* _WHAT THE TASK ASKS_: Please give back the listing exactly, without any of its pictures.

* _DATASET CONTENT_:

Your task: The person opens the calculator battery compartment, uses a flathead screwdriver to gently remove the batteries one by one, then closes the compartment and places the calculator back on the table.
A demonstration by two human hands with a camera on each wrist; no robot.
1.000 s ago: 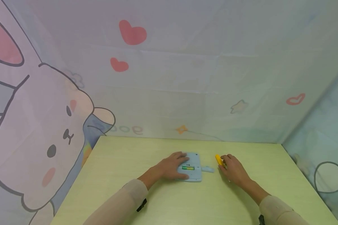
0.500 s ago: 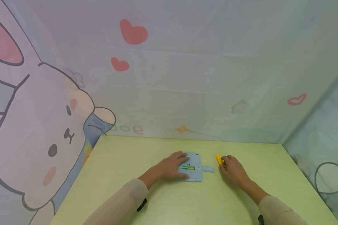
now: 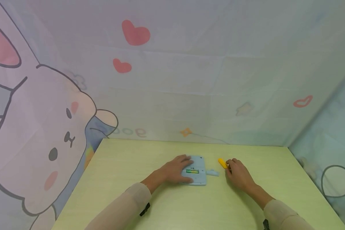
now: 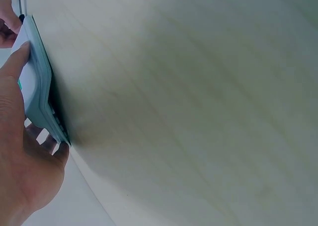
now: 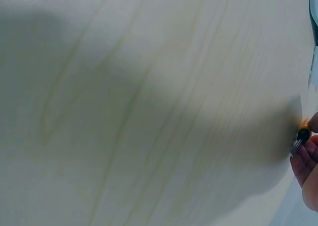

* _THE COMPLETED TASK_:
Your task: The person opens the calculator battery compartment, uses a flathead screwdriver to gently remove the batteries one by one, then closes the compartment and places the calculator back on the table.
A demonstration by two human hands with a camera on each wrist; no robot.
1.000 s ago: 
0.500 s ago: 
now: 
now: 
now: 

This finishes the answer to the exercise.